EngSci students take flight in microgravity to unravel physics mystery

Update Aug 1, 2017:  Check out the team’s Twitter feed feed for photos and videos from their flight.

Originally posted July 24, 2017

Not many of us get to experience what it’s like to float in space.  This week several of our students will get to experience the next best thing — a flight on a microgravity aircraft where they will try to unravel a complex physics process.

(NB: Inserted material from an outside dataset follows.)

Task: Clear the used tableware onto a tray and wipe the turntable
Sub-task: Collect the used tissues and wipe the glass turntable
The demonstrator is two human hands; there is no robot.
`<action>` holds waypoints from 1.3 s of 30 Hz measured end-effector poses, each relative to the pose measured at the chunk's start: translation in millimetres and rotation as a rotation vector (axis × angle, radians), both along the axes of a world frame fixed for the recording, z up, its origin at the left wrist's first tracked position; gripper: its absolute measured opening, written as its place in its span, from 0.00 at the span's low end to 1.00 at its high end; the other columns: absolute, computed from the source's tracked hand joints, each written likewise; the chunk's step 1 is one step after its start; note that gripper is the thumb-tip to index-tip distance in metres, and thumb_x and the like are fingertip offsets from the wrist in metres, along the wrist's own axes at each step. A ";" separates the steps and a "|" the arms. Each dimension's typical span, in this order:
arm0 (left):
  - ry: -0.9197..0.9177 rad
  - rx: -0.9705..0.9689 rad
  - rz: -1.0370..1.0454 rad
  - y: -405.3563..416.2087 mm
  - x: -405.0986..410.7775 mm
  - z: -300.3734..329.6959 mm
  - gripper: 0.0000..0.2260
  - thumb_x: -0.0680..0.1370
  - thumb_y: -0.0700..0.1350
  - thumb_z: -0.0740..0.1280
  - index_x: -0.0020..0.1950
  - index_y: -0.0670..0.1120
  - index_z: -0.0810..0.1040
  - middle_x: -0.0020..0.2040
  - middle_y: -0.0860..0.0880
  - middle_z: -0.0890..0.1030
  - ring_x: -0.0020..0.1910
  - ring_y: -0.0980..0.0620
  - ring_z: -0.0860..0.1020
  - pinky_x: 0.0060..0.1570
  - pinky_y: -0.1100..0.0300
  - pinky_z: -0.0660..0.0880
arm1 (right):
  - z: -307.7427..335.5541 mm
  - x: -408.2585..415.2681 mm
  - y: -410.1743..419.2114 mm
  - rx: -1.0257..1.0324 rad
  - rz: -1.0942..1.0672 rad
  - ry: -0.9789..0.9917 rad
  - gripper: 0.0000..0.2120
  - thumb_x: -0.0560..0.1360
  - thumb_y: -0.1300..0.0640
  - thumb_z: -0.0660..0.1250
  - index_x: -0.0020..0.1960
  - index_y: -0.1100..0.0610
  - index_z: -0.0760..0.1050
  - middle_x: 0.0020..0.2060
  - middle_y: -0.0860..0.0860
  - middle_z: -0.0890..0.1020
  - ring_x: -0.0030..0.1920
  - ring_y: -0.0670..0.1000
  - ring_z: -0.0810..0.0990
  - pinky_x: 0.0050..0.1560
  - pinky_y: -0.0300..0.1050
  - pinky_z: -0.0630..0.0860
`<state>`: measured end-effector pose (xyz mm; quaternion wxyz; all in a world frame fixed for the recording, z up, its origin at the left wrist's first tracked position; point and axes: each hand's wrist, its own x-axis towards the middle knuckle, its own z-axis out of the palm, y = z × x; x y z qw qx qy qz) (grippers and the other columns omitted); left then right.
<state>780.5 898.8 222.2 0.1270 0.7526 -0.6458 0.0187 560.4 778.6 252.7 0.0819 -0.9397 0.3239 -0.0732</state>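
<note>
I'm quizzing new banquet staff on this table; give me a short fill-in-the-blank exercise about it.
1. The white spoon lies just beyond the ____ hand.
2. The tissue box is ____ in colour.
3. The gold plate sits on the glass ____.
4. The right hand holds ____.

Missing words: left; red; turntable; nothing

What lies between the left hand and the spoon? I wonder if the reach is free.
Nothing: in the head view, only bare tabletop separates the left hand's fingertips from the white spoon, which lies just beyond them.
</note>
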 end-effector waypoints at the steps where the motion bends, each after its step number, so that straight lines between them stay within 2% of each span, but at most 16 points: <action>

Collectively known as Team AVAIL (Analyzing Viscosity and Inertia in Liquids), Neell Young (EngSci 1T4 + PEY, MASc Student UTIAS), Caulan Rupke, Michael Lawee and Andrew Ilersich (all Year 4 EngSci) will conduct experiments on a phenomenon known as the “liquid rope coil” effect.

See a video of the effect and learn more about the team’s mission.

Team AVAIL — left to right, Caulan Rupke (Year 4 EngSci), Neell Young (EngSci 1T4 + PEY, UTIAS MASc candidate), Andrew Ilersich and Michael Lawee (both Year 4 EngSci) — has designed a physics experiment that will be carried out in simulated microgravity. Their results could accelerate the use of 3D printers to address key challenges for long-term space missions. (Photo credit: Team AVAIL)

Their work will have implications for 3D printing in microgravity during long-term space missions.  Here on Earth, it could also help develop 3D printing techniques for new porous materials for use in biomedical engineering.